Um dia desses da criação, um pé percebeu que vivia na mais profunda tristeza. Não havia jeito. Tinha que parar para ver o que vinha acontecendo consigo e com suas relações de pé, já não muito firmes.
Sentia-se uma vítima. Lembrava-se que, durante a sua vida inteira, suportara o peso de um corpo enorme sem o devido reconhecimento. Lamentava-se também de que o seu próximo mais próximo, o outro pé, era um ingrato e despreocupado colega de caminhos, um falso amigo que nada fazia para que as coisas mudassem.
Já era tempo de fazer alguma coisa.
Colocou-se a postos e, nesse mesmo instante, sentiu-se inseguro, incapaz de dar um passo.
Era um medo pânico, sem palavras, um medo surdo que não o deixava entender mais nada. Um medo cego que o impedia de tudo, menos de sentir muita raiva do outro pé e daquele corpo pesado que ele tinha que carregar. Pelo contrário, a raiva ia aumentando e ele se sentindo cada vez mais rejeitado. Mas, felizmente, na sua natureza de pé, ele continuava a caminhar para o próximo passo.

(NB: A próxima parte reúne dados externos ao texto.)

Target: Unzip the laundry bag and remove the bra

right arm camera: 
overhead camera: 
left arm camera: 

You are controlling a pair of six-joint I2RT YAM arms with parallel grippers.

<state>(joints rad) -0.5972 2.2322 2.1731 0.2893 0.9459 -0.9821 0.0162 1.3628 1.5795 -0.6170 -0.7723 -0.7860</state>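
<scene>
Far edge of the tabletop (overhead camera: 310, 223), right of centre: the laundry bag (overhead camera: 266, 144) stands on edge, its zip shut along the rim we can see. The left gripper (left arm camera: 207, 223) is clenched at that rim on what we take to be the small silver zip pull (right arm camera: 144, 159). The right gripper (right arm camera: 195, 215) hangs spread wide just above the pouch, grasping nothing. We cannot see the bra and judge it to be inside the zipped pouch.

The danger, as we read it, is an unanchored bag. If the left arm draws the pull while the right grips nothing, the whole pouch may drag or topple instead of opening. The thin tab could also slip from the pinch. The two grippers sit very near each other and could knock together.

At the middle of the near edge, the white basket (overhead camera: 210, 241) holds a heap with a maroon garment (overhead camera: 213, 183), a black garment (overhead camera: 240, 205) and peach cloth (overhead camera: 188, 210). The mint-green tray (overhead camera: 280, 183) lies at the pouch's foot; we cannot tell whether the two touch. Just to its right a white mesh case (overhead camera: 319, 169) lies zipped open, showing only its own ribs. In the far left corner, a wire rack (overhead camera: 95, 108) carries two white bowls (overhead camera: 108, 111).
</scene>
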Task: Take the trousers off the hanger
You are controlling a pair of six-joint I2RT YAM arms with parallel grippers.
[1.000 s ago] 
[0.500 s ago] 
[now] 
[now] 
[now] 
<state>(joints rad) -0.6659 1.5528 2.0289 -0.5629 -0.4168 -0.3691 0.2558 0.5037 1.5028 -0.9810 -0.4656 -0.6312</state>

Porém, cada vez que ele pensava em dar o passo, um medão tomava conta dele e o deixava como que paralisado. Ficou nesse chove não molha durante algum tempo, até que, num dia desses da recriação, o pé saiu do chão.
Foi como se o chão lhe faltasse; como se todas as suas referências tivessem se perdido. Viu o corpo se entortar todo. No meio do caos dessa hora, sentiu apenas uma felicidadezinha com gosto de vingança: a queda do corpo estava em suas mãos.

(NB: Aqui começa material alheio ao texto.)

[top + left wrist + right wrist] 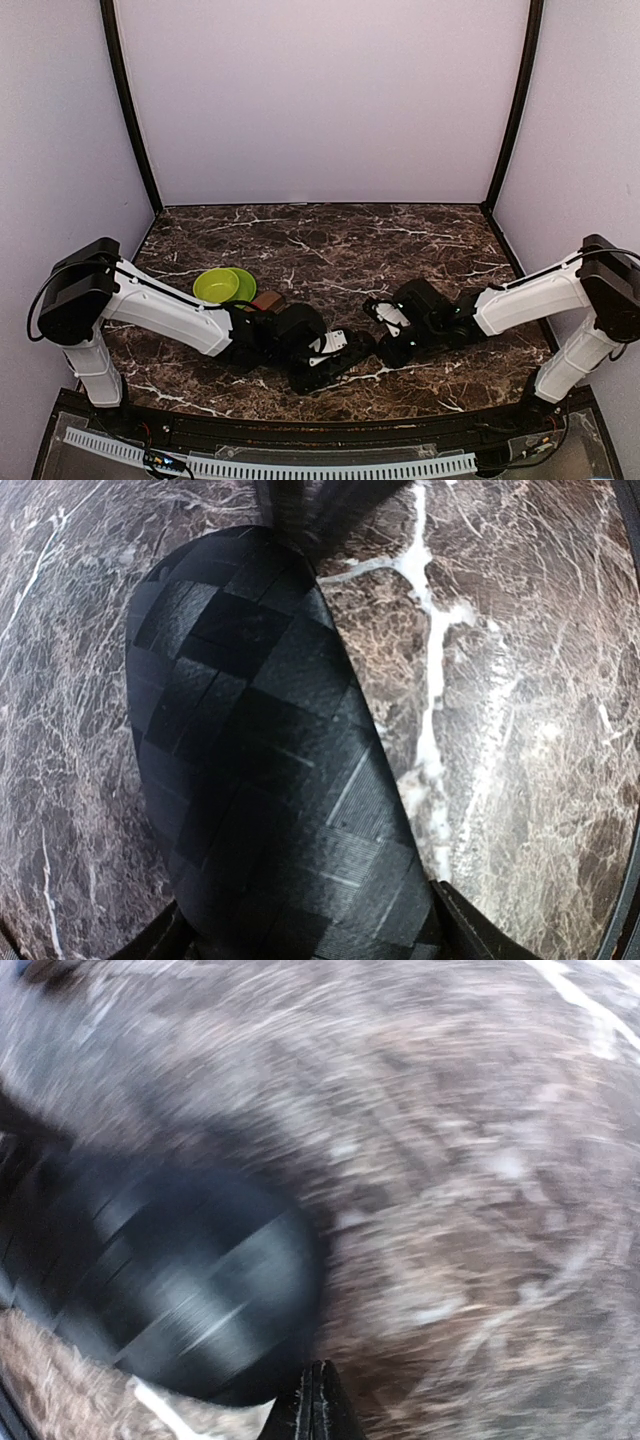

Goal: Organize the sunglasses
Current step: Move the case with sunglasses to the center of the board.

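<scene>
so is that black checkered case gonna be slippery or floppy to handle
Probably rigid: the case keeps a smooth domed shape. Its textured checker weave likely grips well. The rounded shell could rock or skid on the glossy marble table.

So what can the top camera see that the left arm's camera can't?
Only the top camera shows the left arm and the right arm reaching toward each other. It also shows a green bowl behind the left arm, and the pale walls. Only the left wrist camera shows the checked squares on the black case up close, with the left gripper closed around its end. Both show that case, which is just a dark shape from above, and the brown marble table. Neither shows any sunglasses.
</scene>
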Available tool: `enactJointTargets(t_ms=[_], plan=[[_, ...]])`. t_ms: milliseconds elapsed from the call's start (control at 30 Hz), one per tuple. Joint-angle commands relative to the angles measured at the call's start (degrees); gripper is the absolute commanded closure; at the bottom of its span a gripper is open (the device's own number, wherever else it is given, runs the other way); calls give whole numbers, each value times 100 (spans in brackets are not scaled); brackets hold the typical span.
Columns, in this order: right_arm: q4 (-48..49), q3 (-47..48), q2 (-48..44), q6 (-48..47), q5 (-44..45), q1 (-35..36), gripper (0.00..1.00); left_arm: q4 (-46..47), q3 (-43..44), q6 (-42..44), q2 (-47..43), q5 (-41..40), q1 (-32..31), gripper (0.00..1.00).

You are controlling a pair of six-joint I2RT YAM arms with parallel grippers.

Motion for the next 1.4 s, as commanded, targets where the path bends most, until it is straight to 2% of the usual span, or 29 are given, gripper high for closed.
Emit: enactJointTargets(t_ms=[0, 200, 367, 467, 633, 733, 933, 1233, 1367], plan=[[590, -132, -156, 555, 128, -236, 97, -430, -49, 297, 214, 680, -95, 51], [987, -269, -13, 1063, -286, -286, 97, -446, 24, 206, 258, 576, -91, 51], [599, -303, -152, 1094, -105, -350, 93, -571, 172, -128, 286, 146, -95, 50], [379, -380, -341, 1198, -211, -522, 86, -701, 303, -476, 319, -263, -100, 51], [711, -797, -628, 1543, -722, -680, 71, -861, 539, -1104, 344, -764, -104, 53], [807, -843, -660, 1643, -769, -677, 64, -1157, 774, -1550, 378, -1364, -104, 52], [847, -737, -584, 1638, -757, -680, 63, -1921, 1334, -2082, 504, -2514, 34, 50], [794, -682, -567, 1615, -745, -681, 63, -2397, 1499, -2501, 594, -2885, 841, 49], [784, -647, -527, 1590, -741, -681, 63, -2361, 1534, -2648, 680, -2613, 976, 47]])
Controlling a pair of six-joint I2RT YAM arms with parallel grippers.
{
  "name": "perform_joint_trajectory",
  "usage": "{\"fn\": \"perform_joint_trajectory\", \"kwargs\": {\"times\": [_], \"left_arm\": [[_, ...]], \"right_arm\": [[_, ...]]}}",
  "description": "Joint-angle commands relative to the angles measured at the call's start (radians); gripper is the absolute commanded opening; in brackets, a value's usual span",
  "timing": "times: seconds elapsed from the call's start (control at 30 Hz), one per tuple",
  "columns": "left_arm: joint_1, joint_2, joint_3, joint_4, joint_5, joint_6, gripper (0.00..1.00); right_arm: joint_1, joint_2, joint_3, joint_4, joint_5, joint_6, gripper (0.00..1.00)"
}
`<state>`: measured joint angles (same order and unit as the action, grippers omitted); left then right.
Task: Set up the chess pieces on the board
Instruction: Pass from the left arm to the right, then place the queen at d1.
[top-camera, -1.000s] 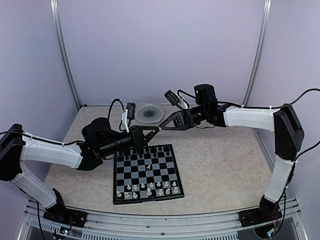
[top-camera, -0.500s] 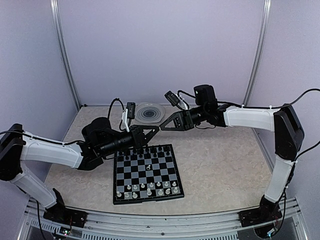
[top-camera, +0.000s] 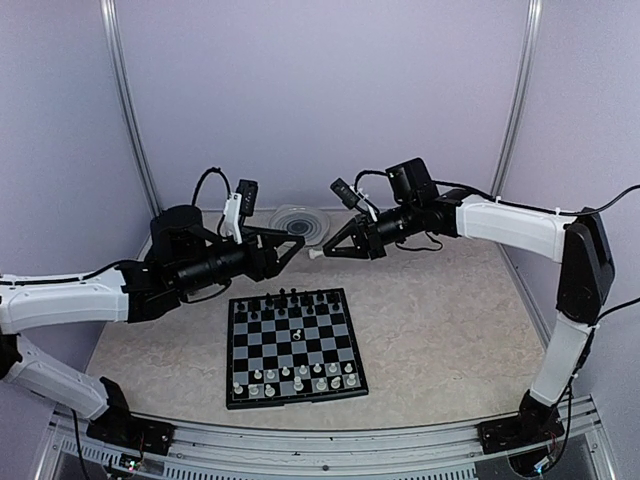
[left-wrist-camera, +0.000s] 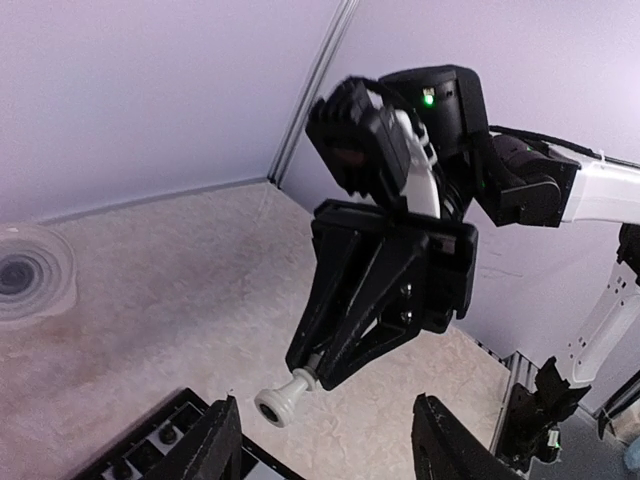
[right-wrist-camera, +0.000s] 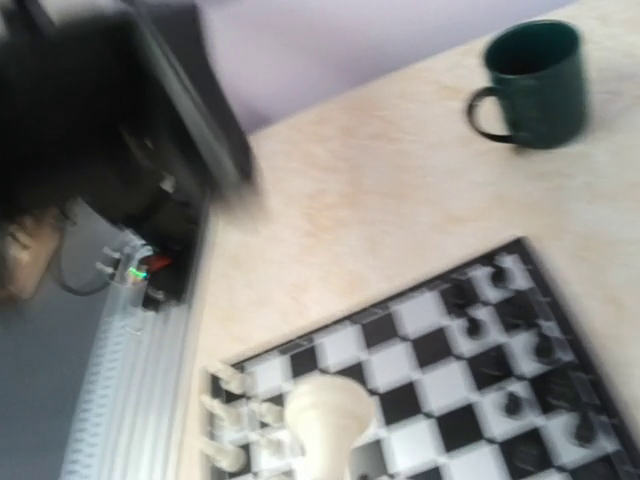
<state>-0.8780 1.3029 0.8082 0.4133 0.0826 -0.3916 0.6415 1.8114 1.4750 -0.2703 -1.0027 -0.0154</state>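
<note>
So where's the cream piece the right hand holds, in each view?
Top external: cream piece mid-frame, at the tip of the right hand.
Left wrist: lower centre, sticking out of that hand.
Right wrist: bottom centre, blurred, close to the lens.
Shared landmark: the board.

Pretty clearly a robotics lab cell, not somebody's home. Plain pale lilac wall panels (top-camera: 320, 100) box it in on three sides, joined by bare aluminium uprights (top-camera: 130, 120). A white-and-black robot arm on the left (top-camera: 60, 305) and its twin on the right (top-camera: 510, 225) stand at a slotted aluminium rail (top-camera: 320, 455) along the near edge of a beige marble-look tabletop (top-camera: 440, 320). Loose black cables (top-camera: 205, 185) loop off the wrists.
</note>
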Motion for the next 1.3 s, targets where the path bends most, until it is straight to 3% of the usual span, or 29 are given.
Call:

Mas estava acontecendo muito mais do que isso. Viu, muito assustado, o mundo todo mudando de lugar. Ele então se sentiu desequilibrado. Mas já não havia mais como voltar atrás; ele agora fazia parte do passo.
Ele agora estava diante do poder de acertar o passo e ficar de pé ou cair fragorosamente. O corpo cairia, mas ele também. Isso, para o nosso amigo pé, era algo novo e mexia com os seus sentimentos.
Seria muito legal continuar com o seu desequilíbrio e derrubar aquele corpo egoísta. Só assim o seu valor seria finalmente reconhecido. Seria legal deixar o outro pé no ar, tão desequilibrado quanto ele; assim, o outro pé sentiria a dor de não ter a certeza de poder estar com os pés no chão.
É. Seria.
Mas também seria desastroso para ele. Para que isso acontecesse, ele precisaria continuar fora do chão até cair no próprio chão com todo o seu fracasso. Seria uma vitória de pé quebrado.
É. Não seria melhor.
O pé primeiro teria que completar o passo.
Nosso amigo pé empenhou-se então na busca do chão.
Cada coisa no seu tempo, cada tempo no seu lugar.
Ele, então, completou o passo.
Foi um passo assustado, um passo tímido, medroso, mas foi um passo.
Ele pode ver o corpo se reequilibrar. Pode ver o outro pé se relaxar. Sentiu, inexplicavelmente, uma ponta de satisfação.
Descobriu que, sem o seu passo, o corpo não teria como lhe dizer da sua importância.
O nosso amigo pé teve que admitir que não vinha dando muita chance ao corpo pra ele avançar e se reequilibrar.
Depois do passo, o outro pé estava lá, tão firme quanto ele. Tão igual a ele como ele nunca tinha pensado. Ele, então, pode sentir a importância de ser pé, de ficar de pé sem precisar derrubar o outro.
Nesse dia, um dia como tantos outros, o nosso pé pode descansar e deixar que a vida corresse sem embaraços. Agora, ele era outro. Ele agora se sentia maior na sua importância de pé sem raivas e rancores. Ele agora não era o outro pé. Ele agora fazia parte do corpo, fazia parte do movimento, fazia parte do próprio passo.